Please take the lines from the one holding "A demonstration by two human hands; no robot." through the one holding "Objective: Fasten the" in the data below and copy them exactly.
┏━━
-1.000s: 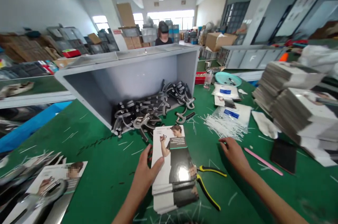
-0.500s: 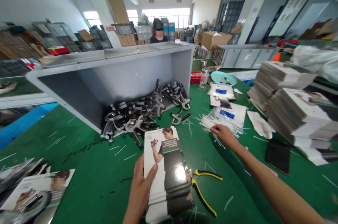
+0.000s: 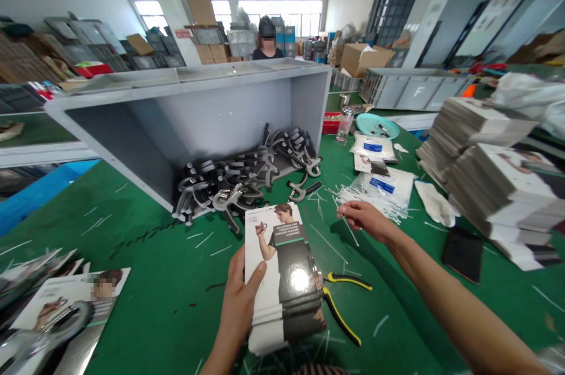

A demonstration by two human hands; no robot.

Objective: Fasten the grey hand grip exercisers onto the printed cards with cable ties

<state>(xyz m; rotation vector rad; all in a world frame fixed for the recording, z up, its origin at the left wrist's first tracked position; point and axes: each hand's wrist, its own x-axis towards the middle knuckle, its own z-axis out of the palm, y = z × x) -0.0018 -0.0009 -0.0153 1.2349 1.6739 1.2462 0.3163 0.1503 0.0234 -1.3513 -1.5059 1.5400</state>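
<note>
Now the left hand [image 3: 241, 304] clasps a stack of packaging cards [image 3: 286, 269]; the right hand [image 3: 366, 219] pinches a white cable tie [image 3: 351, 236].

The scene is seen through one head-worn camera, set above the near edge of the green table [image 3: 145, 281] and tilted forward and down. The left hand [image 3: 238, 304], the card stack [image 3: 286, 269] and the right hand [image 3: 366, 219] are caught close, low in the frame. The forearms are cut by its lower edge. Farther off, the grey bin [image 3: 212, 110] is faced open-side on.
</note>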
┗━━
OUTPUT FOR THIS EXERCISE
A demonstration by two human hands; no robot.

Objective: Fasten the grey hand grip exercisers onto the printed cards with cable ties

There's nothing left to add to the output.